When NOT to compress a PDF

  • Legal exhibits and court filings. Many jurisdictions require unmodified original PDFs for evidence purposes. Compression changes the file’s hash and metadata, which can be challenged in court. Submit originals; if size is a problem, ask the court for permission.
  • PDFs with digital signatures. Compressing a signed PDF invalidates the cryptographic signature. The signed file becomes unverifiable. Compress before signing, never after.
  • PDFs being archived for long-term preservation. Archival formats (PDF/A) are designed to maximise long-term readability, including embedded fonts and full-quality images. Compressing strips exactly the elements that make archival reliable.
  • Already-tiny PDFs. A 200 KB email confirmation has no meaningful compression headroom. Skip the step.
  • When you need editability later. If you’ll re-open the PDF in Word or Google Docs to edit, certain compression settings degrade the OCR accuracy needed for clean re-export.

Frequently asked questions

Why is my compressed PDF only 5% smaller?

You’re hitting the structural-compression ceiling. PDFs generated by modern software (Google Docs, recent Word, LaTeX) are already structurally efficient. The only meaningful savings on those files come from image recompression — downsampling embedded photos and re-encoding them as smaller JPEGs. Browser-based tools generally don’t do image recompression; reach for Ghostscript locally or a cloud tool you trust if image quality loss is acceptable.

Does compressing a PDF reduce its quality?

Structural compression — what our browser tool does — is fully lossless. Text remains pixel-identical, searchable, and selectable. Image recompression (the kind heavyweight tools do) is lossy by design and produces visible artefacts at aggressive settings, especially on photos and scans. Match the compression type to your quality requirements: structural for office docs, image recompression with quality 80+ for photo-heavy files.

Can I compress a password-protected PDF?

Not directly — most browser PDF libraries can’t read encrypted PDFs without the password. Unlock the PDF first (using a tool like qpdf with the password, or Adobe Acrobat), compress the unlocked copy, then re-apply password protection if needed. Never share an unlocked copy of a sensitive PDF.

Will my compressed PDF still be searchable and selectable?

Yes for structural compression — text remains exactly as it was. For aggressive image recompression on scanned PDFs, the OCR text layer underneath the visual layer might desync slightly if the scanner used JPEG2000-encoded images that get re-encoded. Test searchability after compression, especially before sending to a counterparty who will need to copy text from the file.

Is there a file size limit on the browser PDF compressor?

100 MB practical maximum. The actual limit is your browser’s memory — pdf-lib needs roughly 3-4× the file size in RAM during processing, so a 100 MB PDF needs ~350 MB free. Files under 25 MB process in 1-3 seconds; 50-100 MB takes 10-15 seconds.

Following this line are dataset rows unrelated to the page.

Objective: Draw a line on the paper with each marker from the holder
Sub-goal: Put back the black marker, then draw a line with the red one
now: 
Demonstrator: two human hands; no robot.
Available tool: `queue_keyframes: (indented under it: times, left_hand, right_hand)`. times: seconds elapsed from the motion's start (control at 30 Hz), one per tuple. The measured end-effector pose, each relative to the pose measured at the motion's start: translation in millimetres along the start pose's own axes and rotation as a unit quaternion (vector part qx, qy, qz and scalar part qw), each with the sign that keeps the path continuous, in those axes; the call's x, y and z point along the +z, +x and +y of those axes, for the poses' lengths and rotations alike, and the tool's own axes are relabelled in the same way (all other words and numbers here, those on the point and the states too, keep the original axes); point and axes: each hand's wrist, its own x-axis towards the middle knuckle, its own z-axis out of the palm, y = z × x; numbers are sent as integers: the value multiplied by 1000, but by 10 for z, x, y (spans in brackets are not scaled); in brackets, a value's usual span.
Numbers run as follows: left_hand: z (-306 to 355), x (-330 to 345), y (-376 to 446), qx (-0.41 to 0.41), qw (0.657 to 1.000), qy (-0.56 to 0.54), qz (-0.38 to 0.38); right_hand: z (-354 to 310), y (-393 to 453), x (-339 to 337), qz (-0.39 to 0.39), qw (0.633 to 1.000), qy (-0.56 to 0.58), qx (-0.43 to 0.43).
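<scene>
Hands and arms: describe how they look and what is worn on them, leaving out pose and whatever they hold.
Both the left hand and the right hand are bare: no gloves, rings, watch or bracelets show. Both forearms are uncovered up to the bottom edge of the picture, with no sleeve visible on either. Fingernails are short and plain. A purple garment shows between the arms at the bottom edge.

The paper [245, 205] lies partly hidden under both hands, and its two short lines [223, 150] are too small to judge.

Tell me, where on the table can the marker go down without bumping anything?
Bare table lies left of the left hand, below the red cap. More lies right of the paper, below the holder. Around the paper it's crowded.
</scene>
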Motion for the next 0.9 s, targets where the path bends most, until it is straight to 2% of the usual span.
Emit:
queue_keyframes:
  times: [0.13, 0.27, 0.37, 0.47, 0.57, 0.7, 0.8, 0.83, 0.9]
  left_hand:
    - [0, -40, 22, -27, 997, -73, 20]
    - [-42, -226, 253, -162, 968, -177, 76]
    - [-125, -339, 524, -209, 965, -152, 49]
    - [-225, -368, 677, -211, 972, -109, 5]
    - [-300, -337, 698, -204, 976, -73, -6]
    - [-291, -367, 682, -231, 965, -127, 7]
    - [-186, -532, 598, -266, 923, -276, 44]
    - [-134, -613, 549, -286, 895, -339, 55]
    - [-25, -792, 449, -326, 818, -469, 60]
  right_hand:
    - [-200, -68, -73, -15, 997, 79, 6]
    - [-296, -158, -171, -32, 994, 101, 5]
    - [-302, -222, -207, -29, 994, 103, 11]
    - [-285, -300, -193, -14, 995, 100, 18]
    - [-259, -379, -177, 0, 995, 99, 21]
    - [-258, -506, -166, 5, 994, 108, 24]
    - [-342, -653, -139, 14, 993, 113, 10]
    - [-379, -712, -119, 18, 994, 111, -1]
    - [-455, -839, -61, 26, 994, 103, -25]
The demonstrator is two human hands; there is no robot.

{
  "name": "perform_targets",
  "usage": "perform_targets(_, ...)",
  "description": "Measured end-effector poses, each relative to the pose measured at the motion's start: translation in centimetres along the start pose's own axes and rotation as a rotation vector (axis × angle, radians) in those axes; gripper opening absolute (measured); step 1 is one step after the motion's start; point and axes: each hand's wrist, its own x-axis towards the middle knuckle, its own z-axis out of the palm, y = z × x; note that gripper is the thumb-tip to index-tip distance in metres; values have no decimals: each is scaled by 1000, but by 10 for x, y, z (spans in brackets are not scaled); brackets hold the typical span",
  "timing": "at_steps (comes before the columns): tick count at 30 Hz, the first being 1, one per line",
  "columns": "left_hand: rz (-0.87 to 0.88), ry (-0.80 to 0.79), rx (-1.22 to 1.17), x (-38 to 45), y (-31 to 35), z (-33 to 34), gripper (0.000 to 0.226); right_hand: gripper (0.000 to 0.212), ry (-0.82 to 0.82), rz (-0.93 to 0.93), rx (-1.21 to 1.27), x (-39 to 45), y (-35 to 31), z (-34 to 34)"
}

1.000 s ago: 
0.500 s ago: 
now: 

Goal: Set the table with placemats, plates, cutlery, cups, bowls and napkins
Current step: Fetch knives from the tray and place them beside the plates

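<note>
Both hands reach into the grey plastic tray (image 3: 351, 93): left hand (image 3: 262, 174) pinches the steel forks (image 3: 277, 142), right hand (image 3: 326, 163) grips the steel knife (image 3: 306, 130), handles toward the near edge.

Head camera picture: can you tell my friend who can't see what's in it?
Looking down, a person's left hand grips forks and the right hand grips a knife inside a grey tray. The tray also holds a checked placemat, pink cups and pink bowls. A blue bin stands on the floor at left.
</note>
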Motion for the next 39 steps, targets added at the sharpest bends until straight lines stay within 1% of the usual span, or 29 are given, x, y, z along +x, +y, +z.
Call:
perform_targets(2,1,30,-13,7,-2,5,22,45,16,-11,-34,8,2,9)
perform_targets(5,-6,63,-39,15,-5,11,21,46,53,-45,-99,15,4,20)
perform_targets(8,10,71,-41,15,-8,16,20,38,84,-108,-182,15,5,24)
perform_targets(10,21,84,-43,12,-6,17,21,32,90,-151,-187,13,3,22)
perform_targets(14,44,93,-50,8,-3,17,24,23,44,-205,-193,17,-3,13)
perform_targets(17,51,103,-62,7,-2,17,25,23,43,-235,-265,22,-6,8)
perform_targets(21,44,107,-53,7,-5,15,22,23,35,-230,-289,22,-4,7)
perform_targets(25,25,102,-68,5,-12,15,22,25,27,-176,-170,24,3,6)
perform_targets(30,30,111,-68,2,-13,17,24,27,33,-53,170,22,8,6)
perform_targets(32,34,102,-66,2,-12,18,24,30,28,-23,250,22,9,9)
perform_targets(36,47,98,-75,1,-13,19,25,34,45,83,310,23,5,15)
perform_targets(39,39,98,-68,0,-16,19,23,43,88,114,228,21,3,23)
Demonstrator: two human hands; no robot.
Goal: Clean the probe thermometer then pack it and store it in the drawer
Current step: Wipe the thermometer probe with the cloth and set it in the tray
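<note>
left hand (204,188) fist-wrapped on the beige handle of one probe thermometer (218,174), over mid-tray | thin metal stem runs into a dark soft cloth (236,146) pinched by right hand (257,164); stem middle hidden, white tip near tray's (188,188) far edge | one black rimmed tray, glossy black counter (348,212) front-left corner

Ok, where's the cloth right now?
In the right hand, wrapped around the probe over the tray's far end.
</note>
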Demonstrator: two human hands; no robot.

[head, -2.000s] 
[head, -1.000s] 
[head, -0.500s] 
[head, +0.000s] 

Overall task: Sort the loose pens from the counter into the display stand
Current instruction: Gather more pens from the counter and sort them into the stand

For files larger than 100 MB, use a desktop tool like qpdf or Ghostscript locally.

How do I make a PDF under 10 MB for email?

If structural compression doesn’t get you there, run Ghostscript locally with the /ebook preset (downsamples images to 150 DPI, JPEG quality 75) — typically yields 60-85% reduction on image-heavy PDFs. If still over 10 MB, split the PDF in half using our PDF splitter and send as two separate emails, or use a file-share link (Google Drive, Dropbox) instead of attaching.